[[ DATA EXCERPT, beginning ]]

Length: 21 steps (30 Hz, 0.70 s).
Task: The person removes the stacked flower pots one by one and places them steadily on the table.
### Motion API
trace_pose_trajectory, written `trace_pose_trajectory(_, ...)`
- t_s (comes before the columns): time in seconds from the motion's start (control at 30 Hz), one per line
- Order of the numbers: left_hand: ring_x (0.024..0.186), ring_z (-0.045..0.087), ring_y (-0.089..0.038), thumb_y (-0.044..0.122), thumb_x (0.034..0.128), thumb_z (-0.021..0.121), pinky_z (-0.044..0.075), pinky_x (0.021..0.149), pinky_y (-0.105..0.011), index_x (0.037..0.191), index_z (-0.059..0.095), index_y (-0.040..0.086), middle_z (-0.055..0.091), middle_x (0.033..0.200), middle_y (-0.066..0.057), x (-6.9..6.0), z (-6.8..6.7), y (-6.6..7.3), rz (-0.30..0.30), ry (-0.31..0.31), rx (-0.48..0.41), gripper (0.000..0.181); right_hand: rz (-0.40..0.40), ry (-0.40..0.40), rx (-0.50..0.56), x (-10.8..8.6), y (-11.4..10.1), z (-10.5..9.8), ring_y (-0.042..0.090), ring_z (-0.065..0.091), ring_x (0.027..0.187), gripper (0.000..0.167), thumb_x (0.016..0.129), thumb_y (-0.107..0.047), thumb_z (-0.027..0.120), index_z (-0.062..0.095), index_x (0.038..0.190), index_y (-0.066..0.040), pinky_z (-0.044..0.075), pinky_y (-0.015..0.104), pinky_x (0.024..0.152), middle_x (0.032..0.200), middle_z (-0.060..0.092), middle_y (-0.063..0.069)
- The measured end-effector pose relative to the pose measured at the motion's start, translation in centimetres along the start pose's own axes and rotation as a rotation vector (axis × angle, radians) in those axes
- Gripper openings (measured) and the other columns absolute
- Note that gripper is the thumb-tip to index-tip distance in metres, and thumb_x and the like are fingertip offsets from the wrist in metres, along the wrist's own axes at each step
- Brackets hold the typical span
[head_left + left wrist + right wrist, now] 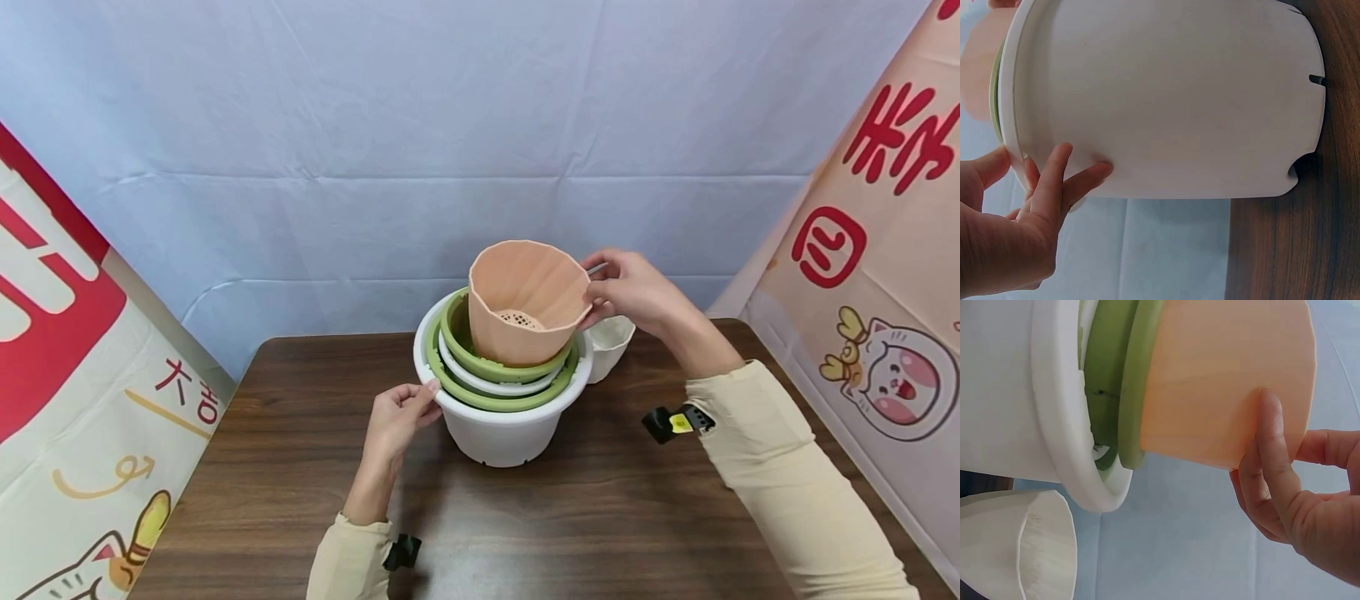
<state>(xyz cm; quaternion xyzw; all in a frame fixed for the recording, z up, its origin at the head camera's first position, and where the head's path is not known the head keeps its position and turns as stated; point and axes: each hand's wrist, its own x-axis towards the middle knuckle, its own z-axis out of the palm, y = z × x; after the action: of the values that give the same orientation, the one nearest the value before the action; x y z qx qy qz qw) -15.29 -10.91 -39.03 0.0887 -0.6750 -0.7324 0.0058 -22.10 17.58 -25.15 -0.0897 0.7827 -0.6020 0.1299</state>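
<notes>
A large white pot [501,433] stands on the table with green and white pots nested inside it. My left hand [399,418] pinches its rim at the left; in the left wrist view the thumb of that hand [1022,231] is on the rim and fingers lie against the outer wall. An orange pot [517,337] with a perforated bottom sits tilted in the top green pot [463,354]. The right hand [630,292] grips the orange pot's rim at its right side. In the right wrist view, fingers [1270,425] press its outer wall, its lower part hidden inside the green pot.
A small white pot [609,346] stands behind the large pot's right side, also seen in the right wrist view [991,544]. The dark wooden table [300,467] reaches to a pale cloth [360,150] at the back. Printed cloths hang at left and right.
</notes>
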Motion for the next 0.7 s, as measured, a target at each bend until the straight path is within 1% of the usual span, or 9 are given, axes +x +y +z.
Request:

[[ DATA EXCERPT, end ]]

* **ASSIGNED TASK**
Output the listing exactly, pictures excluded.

* **EXERCISE SOLUTION**
Length: 21 steps (30 Hz, 0.70 s).
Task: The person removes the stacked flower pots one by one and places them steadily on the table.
### Motion API
trace_pose_trajectory, written `trace_pose_trajectory(_, ...)`
- t_s (comes before the columns): time in seconds from the motion's start (control at 30 Hz), one per line
- Order of the numbers: left_hand: ring_x (0.024..0.186), ring_z (-0.045..0.087), ring_y (-0.089..0.038), thumb_y (-0.044..0.122), thumb_x (0.034..0.128), thumb_z (-0.021..0.121), pinky_z (-0.044..0.075), pinky_x (0.021..0.149), pinky_y (-0.105..0.011), index_x (0.037..0.191), index_z (-0.059..0.095), index_y (-0.040..0.086), middle_z (-0.055..0.091), middle_x (0.033..0.200), middle_y (-0.066..0.057), x (-6.9..6.0), z (-6.8..6.7), y (-6.6..7.3), rz (-0.30..0.30), ry (-0.31..0.31), rx (-0.48..0.41), gripper (0.000..0.181); right_hand: rz (-0.40..0.40), ry (-0.40..0.40), rx (-0.50..0.56), x (-10.8..8.6), y (-11.4..10.1), z (-10.5..9.8), ring_y (-0.042..0.090), ring_z (-0.065..0.091), ring_x (0.027..0.187), gripper (0.000..0.167), thumb_x (0.016..0.129), thumb_y (-0.107..0.047), thumb_z (-0.027..0.120), index_z (-0.062..0.095), index_x (0.038..0.190), index_y (-0.066..0.040), pinky_z (-0.044..0.075), pinky_y (-0.015..0.104), pinky_x (0.024..0.152), middle_x (0.032..0.200), middle_z (-0.060..0.092), middle_y (-0.063..0.069)
- The measured end-effector pose relative to the pose measured at the motion's start, translation in centimetres along the start pose's own axes and rotation as a rotation vector (axis × angle, radians) in those axes
- Gripper openings (measured) and the other columns absolute
- Note that gripper is the thumb-tip to index-tip distance in metres, and thumb_x and the like are fingertip offsets from the wrist in metres, along the wrist's own axes at each step
- Brackets hold the typical span
[head_left + left wrist + right wrist, now] 
<state>(xyz cm; quaternion xyzw; all in a frame fixed for the recording, z up, its origin at the head camera's first position, and where the head's path is not known the head keeps its position and turns as stated; point and axes: each hand's wrist, its own x-axis towards the middle knuckle, its own z-axis out of the palm, y = z × x; after the action: of the values that give the same orientation, the one nearest the value before the action; x y z qx qy qz qw) -15.29 -10.91 -39.03 0.0887 -0.6750 -0.7324 0.0058 -22.10 17.58 -25.15 -0.0897 0.7827 -0.6020 0.1299</state>
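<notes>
A large white pot [501,433] stands on the table with green and white pots nested inside it. My left hand [399,418] pinches its rim at the left; in the left wrist view the thumb of that hand [1022,231] is on the rim and fingers lie against the outer wall. An orange pot [517,337] with a perforated bottom sits tilted in the top green pot [463,354]. The right hand [630,292] grips the orange pot's rim at its right side. In the right wrist view, fingers [1270,425] press its outer wall, its lower part hidden inside the green pot.
A small white pot [609,346] stands behind the large pot's right side, also seen in the right wrist view [991,544]. The dark wooden table [300,467] reaches to a pale cloth [360,150] at the back. Printed cloths hang at left and right.
</notes>
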Motion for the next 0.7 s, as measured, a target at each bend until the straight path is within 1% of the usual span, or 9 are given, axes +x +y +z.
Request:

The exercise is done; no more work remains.